* **Task**
A line qualifies if it holds the string "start". Copy every qualifying line from the records.

(Stored records)
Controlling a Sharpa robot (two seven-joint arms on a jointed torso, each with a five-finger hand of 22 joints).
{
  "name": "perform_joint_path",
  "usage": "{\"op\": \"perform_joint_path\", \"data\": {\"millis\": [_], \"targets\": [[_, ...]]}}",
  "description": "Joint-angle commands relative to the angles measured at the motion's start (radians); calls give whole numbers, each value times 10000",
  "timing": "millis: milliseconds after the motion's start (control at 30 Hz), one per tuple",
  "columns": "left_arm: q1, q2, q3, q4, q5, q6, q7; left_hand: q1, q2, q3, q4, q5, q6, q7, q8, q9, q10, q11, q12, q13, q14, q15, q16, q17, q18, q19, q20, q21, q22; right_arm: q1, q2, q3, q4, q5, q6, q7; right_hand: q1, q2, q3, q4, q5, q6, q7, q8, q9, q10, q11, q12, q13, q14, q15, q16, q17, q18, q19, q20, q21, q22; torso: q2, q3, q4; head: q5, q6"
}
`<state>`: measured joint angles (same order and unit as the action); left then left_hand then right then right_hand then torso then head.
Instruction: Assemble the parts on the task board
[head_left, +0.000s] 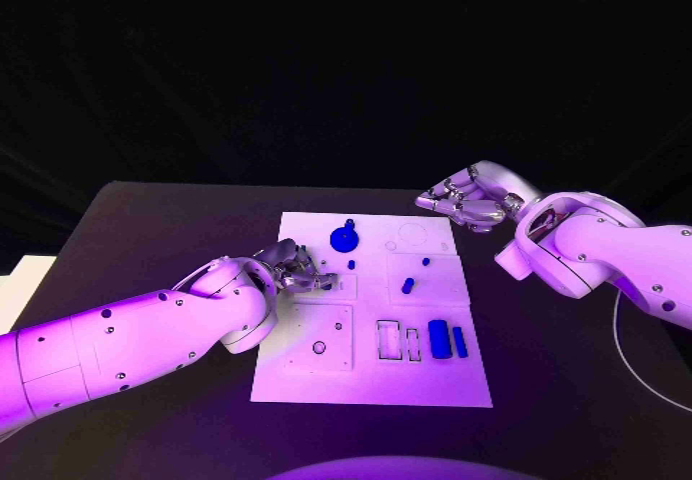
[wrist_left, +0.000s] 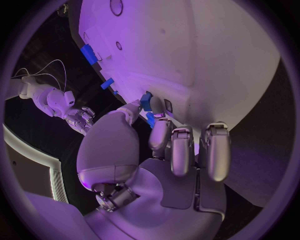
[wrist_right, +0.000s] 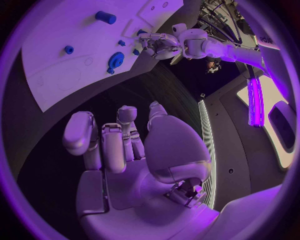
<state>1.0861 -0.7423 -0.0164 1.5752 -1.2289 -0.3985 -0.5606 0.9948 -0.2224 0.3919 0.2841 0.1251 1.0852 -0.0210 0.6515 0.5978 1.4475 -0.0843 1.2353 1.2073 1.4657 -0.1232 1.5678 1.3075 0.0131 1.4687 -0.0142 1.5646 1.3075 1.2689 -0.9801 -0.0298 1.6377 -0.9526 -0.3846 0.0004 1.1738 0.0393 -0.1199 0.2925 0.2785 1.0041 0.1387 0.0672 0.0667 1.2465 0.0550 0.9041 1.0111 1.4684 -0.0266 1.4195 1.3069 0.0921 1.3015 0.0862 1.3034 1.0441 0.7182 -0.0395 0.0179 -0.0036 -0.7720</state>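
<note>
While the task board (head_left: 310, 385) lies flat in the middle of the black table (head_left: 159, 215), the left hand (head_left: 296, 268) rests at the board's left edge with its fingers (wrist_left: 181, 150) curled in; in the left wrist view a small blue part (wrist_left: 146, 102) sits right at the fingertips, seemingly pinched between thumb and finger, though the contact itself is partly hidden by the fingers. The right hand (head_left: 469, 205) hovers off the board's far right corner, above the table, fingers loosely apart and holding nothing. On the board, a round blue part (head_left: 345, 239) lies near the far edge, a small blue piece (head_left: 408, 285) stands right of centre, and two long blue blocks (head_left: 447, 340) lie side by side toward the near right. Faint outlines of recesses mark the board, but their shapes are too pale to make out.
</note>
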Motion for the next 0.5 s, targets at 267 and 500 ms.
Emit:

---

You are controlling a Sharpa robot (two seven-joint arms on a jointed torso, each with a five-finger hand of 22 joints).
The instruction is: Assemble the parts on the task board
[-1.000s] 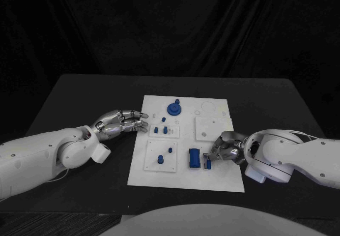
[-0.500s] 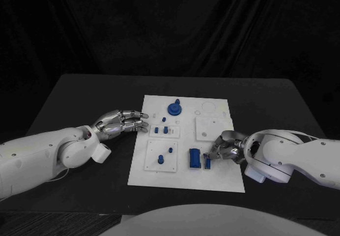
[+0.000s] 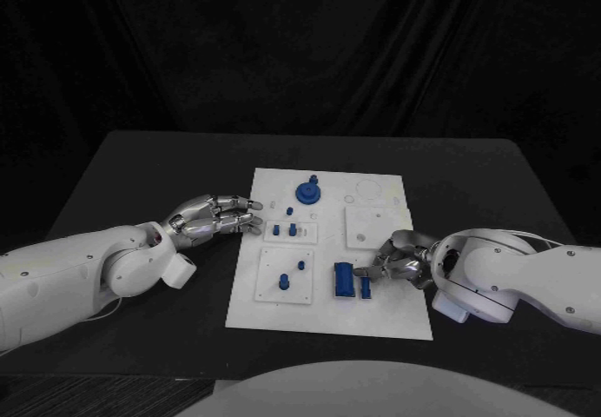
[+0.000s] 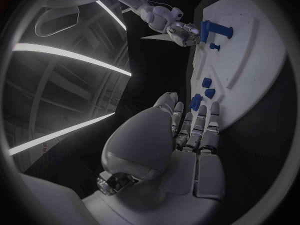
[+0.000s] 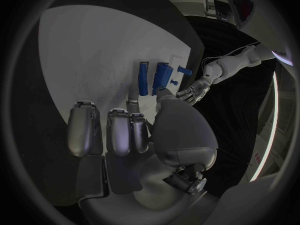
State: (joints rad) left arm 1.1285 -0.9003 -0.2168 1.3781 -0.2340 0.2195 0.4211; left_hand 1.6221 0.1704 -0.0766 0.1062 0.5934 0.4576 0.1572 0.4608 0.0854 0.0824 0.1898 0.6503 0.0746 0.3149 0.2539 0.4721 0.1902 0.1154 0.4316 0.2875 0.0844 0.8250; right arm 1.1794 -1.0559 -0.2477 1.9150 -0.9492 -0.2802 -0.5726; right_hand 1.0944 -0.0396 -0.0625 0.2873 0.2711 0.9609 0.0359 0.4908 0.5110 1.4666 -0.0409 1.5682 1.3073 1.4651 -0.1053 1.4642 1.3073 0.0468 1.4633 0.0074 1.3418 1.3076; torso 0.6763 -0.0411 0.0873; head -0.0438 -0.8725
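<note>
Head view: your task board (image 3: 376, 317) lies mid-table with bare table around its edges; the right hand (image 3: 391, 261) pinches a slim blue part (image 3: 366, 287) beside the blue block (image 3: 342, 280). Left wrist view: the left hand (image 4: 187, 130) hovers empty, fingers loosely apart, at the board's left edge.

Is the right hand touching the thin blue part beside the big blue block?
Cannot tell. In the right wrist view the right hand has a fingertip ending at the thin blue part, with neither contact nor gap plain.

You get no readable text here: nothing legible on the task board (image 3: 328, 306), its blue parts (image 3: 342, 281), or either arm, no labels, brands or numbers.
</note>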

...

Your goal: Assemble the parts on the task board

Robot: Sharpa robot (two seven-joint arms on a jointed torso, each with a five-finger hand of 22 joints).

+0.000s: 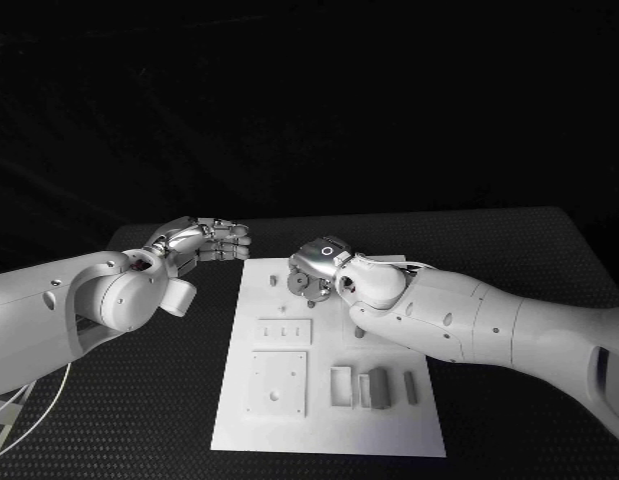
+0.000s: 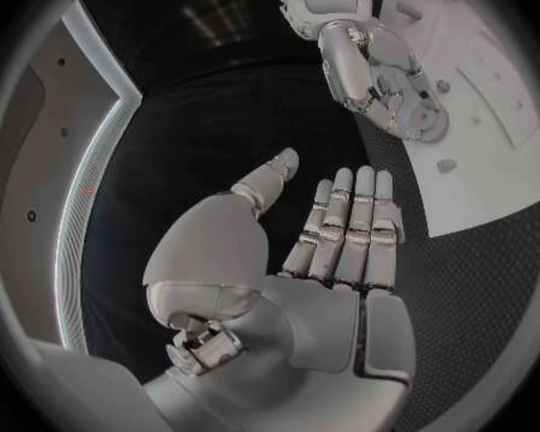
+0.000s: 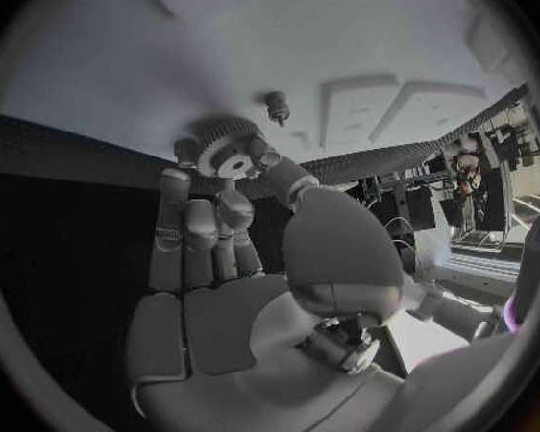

* **Worked solution**
  "description": "Joint-angle commands relative to the angles measured at the motion's start (radians); calls give whole numbers, each value times 10000",
  "timing": "millis: milliseconds after the motion's start (control at 30 Hz), one per tuple",

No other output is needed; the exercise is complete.